Habe wieder mal einen dieser Filesharing-Fälle auf dem Tisch und auf der Gegenseite die einschlägig bekannte Kanzlei SBR Schindler Boltze, die den Pornofilmhersteller Gedast vertritt.

Manchmal verliert man wirklich die Lust, wenn man auf konkrete Einwendungen hin wieder nur fünf Seiten Textbaustein vorgesetzt bekommt.

Mir war z.B. neu, dass man nach den Grundsätzen der Störerhaftung – Unterlassungserklärung war schon abgegeben – auch Schadensersatz verlangen kann. War da nicht mal was mit Verschulden?

Dieser Fall ist insoweit anders, als die Mandantschaft ein Hotel betreibt und offenbar einer der Hotelgäste über den zur Verfügung gestellten DSL-Zugang kleine Filmchen aus einer Tauschbörse auf sein Notebook geladen hat. Hier stellt sich mit Blick auf Schadensersatz- und Kostenerstattungsansprüche endlich mal die Frage, ob die Mandantin sich auf § 8 TMG berufen kann. Schließlich vermittelt sie nur den Zugang zum Netz. Und was kommt darauf für eine Antwort der Kollegen SBR? Wieder nur Textbaustein Nr. 17 zur Störerhaftung.

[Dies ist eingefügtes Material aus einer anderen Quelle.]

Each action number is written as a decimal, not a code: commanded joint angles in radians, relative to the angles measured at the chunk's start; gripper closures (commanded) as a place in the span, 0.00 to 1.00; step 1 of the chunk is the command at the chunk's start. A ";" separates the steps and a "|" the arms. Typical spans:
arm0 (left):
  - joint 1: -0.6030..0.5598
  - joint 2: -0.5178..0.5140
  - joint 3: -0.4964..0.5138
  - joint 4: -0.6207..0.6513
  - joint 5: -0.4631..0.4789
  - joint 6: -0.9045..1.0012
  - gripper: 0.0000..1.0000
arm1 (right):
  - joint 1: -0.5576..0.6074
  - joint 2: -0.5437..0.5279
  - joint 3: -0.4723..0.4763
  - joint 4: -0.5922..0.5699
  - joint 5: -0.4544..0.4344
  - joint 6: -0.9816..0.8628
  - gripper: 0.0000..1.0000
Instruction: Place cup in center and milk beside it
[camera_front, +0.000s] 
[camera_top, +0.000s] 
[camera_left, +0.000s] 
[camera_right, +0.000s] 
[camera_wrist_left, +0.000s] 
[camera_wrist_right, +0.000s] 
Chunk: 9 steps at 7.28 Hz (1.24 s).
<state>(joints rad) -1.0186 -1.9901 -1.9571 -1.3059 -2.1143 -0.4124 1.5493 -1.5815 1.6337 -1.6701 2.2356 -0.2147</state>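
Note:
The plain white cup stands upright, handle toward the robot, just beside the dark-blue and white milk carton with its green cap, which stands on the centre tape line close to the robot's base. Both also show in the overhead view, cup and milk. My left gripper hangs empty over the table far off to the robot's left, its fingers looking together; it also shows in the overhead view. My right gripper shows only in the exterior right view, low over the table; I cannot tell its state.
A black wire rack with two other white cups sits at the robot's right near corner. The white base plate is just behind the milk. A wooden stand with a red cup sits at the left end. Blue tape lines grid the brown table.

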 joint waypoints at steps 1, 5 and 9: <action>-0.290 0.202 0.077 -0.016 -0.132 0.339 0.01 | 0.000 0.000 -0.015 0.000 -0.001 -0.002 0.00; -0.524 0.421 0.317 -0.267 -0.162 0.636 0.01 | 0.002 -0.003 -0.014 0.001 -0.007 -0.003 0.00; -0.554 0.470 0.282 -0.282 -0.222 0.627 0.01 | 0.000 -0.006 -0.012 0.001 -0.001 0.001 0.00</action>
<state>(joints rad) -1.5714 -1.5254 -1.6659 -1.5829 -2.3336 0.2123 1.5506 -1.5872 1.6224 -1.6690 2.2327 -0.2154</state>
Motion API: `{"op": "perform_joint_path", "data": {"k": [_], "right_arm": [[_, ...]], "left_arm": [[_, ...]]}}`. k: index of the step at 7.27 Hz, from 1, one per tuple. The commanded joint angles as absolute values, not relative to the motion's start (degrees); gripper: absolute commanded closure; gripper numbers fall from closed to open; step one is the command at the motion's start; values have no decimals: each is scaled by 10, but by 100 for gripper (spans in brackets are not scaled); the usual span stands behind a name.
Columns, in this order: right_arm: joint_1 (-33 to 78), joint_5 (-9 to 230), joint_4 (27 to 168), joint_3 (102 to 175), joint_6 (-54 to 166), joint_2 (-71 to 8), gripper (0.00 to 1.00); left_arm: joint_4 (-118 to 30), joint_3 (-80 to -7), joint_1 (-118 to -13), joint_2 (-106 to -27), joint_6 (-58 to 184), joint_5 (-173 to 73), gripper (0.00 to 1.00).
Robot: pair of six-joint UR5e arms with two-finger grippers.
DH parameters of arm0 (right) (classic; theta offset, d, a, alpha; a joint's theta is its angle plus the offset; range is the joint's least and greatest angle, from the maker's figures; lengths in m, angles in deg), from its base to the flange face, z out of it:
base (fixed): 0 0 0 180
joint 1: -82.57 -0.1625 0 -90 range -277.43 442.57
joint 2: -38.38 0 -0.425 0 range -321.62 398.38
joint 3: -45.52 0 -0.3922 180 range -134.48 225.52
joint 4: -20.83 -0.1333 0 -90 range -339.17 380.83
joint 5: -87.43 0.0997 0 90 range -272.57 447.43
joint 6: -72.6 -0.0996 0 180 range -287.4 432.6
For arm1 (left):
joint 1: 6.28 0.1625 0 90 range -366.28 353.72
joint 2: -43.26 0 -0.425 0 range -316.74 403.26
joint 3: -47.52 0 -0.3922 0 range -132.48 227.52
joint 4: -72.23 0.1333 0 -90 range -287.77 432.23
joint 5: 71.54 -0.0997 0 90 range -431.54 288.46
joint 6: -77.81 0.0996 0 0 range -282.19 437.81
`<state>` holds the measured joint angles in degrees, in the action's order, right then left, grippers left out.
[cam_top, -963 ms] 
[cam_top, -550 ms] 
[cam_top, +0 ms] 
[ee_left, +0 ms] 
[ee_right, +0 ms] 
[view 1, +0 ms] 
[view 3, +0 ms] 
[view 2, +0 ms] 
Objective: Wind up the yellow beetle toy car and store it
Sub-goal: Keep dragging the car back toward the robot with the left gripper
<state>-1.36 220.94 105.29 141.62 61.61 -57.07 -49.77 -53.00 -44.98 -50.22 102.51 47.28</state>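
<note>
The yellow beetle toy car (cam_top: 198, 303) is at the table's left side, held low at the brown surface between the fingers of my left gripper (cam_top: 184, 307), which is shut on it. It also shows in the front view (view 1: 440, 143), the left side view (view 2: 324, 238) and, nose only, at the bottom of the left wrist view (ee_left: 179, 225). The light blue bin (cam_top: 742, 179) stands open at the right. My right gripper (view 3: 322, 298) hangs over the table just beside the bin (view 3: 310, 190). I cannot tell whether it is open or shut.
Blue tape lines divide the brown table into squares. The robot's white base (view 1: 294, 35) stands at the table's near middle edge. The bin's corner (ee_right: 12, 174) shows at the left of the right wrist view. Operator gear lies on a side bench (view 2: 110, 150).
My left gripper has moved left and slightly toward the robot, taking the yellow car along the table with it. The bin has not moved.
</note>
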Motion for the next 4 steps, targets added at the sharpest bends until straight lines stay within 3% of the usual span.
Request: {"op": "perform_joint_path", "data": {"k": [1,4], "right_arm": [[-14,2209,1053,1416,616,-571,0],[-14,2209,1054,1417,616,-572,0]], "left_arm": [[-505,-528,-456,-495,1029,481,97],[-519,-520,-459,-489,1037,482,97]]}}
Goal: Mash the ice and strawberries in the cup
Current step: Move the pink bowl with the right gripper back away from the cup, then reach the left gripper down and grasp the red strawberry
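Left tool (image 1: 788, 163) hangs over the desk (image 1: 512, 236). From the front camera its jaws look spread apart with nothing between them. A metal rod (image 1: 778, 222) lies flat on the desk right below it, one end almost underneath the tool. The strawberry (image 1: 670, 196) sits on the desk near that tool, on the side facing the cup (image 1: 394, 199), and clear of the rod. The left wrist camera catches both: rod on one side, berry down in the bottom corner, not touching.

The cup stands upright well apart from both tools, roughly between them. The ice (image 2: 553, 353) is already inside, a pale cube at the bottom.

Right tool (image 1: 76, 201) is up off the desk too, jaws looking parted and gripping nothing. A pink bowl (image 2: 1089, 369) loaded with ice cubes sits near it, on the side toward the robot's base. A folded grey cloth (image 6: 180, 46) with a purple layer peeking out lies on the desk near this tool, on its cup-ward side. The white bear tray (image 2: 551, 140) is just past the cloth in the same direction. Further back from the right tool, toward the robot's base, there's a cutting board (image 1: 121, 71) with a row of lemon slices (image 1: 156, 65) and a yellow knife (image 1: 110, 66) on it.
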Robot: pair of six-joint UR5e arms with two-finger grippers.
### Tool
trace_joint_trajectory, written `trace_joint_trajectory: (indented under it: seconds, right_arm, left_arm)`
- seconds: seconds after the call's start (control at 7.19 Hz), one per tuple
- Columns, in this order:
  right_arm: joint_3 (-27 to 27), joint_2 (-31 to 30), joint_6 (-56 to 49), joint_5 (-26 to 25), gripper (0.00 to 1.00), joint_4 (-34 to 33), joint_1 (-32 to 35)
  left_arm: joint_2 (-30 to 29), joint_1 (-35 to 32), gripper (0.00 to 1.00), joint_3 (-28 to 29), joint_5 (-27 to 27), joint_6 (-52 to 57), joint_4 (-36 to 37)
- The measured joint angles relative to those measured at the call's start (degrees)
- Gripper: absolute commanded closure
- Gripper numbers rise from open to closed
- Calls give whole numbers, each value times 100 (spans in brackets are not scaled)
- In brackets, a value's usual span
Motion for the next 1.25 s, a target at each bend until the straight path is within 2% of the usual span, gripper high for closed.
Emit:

posted by Stadler at 13:04  

2 Comments »

  1. in der tat: auf DIESEN sachverhalt warte ich auch schon länger. bin sehr gespannt über den fortgang.

    beim IT-Lehrgang in HH gab’s schon erste Anwandlungen, diese konstellation mal mit dem Tagungshotel durchzuspielen – die hatten ein offenes WLAN…

    Comment by RA Strunk — 5.02, 2009 @ 17:58

  2. M.E. ist der Hotelier nichts anderes als ein Access-Provider. Da könnte man T-Com, Arcor und 1&1 auch in Anspruch nehmen. Aber leider wird von einigen Gerichten mittels des Konstrukts der Störerhaftung immer noch und immer wieder eine uferlose Haftungsausweitung betrieben.